Building upon this festival foundation, the member’s performance techniques were soon enhanced through hōgaku techniques learned in lessons with Kineya Sasazō, a musician in charge of hōgaku drumming at the National Theater. Through these lessons, members came to combine their festival drumming experience with performance techniques drawn from hōgaku music of kabuki and nō (such as specific hitting techniques for the shime-daiko and the use of stylized vocal gestures called kakegoe).
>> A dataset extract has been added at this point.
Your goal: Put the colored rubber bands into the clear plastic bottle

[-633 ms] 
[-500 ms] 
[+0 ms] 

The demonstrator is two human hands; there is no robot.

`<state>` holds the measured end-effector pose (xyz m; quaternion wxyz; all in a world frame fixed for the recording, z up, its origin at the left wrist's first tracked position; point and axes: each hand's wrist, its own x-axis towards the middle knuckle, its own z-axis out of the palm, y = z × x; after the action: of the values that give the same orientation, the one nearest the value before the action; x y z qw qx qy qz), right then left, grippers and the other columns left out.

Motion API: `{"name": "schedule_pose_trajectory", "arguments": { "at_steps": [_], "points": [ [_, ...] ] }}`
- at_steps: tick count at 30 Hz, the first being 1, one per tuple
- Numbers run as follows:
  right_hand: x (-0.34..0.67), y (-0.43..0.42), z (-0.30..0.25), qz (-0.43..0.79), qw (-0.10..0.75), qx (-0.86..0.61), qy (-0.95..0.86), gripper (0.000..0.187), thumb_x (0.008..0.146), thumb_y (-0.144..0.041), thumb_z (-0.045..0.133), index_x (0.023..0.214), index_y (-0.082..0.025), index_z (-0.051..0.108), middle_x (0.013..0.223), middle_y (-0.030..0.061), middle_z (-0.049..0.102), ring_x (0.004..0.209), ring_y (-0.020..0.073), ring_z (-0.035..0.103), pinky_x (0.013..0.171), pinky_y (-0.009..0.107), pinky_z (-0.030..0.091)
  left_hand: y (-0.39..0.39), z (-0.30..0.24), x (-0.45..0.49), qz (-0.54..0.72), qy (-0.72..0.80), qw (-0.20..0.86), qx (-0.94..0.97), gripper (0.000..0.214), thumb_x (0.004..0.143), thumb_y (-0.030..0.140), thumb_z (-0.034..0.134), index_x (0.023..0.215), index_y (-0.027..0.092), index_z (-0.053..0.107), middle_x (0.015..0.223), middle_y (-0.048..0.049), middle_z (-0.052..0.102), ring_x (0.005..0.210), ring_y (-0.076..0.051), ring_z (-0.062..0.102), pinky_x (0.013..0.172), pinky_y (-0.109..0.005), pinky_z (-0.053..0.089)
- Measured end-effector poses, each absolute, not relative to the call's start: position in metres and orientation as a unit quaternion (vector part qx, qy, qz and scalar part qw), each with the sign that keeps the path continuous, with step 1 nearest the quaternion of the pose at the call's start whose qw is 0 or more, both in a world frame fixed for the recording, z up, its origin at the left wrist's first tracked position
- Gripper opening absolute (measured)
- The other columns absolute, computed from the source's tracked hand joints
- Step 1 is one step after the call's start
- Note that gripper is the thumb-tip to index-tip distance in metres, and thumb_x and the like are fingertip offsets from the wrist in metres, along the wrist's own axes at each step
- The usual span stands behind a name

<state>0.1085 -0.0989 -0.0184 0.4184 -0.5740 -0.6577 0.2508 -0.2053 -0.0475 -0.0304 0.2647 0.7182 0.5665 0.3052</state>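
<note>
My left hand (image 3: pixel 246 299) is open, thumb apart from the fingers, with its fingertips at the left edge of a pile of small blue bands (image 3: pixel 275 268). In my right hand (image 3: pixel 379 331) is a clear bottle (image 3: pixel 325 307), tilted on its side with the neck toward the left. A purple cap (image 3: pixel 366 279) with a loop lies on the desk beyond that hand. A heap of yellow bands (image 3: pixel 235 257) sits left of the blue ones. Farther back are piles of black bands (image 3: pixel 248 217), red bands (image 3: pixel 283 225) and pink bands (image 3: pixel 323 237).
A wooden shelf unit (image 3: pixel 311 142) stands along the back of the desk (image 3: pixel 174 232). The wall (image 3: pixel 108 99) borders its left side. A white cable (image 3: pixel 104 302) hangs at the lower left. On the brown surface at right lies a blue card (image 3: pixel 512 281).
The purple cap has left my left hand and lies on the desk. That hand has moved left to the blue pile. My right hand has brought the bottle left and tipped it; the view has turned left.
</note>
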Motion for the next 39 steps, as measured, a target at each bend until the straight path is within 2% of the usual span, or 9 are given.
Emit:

This development would continue even after Shin On Daiko disbanded due to a lack of funds and reformed as Sukeroku Taiko; members continued to refine their performance techniques, bringing together festival and theatrical drumming elements in a style now known as the Sukeroku style of taiko performance.
As Sukeroku Taiko were developing the musical side of their performance style by combining festival and theatrical drumming techniques, they also continued the visual experimentation they began as bon daiko performers, culminating with the creation in the late 1960s of a piece entitled “Nidan Uchi” (“Hitting Two Sides,” seen in Video 5 below). Born out of necessity when they needed a work that would look good in a hall where performers were surrounded by the audience, “Nidan Uchi” utilizes a medium-sized nagadō-daiko on a naname-dai and a large ō-daiko on a stand that sets it at eye-level, positioned in such a way that a performer can hit both drums at the same time (hence the reference to “two sides” in the title). Performers then combined the visual experimentation of Tokyo-style bon daiko with certain choreographic elements taken from Korean drum dances, adding these elements to a rhythmic framework based on festival rhythms from the island of Hachijō south of Tokyo. This piece would later be expanded into a new version called “Yodan Uchi” (“Hitting Four Sides”) that added another nagadō-daiko to the other side of the ō-daiko, allowing for two soloists to perform at the same time (a variation of which is seen at the end of Video 4).
“Nidan Uchi” added a new visual element to the Sukeroku style of contemporary taiko, resulting in a complex mode of performance that integrated a wide variety of musical and choreographic elements in a professional environment. Indeed, the professional status of Sukeroku Taiko is worth noting, as it differed from the amateur approach taken by Ōsuwa Daiko. Sukeroku Taiko was the first professional taiko group in Japan, working as a musical group for hire. Just as Oguchi Daihachi helped spread the Ōsuwa Daiko form of taiko through performances at festivals and on television (yet focusing most of the group’s attention of local festival performance), the exposure gained through the acceptance of a wide variety of contracted gigs helped the Sukeroku Taiko style of performance gain in popularity across the Tokyo region.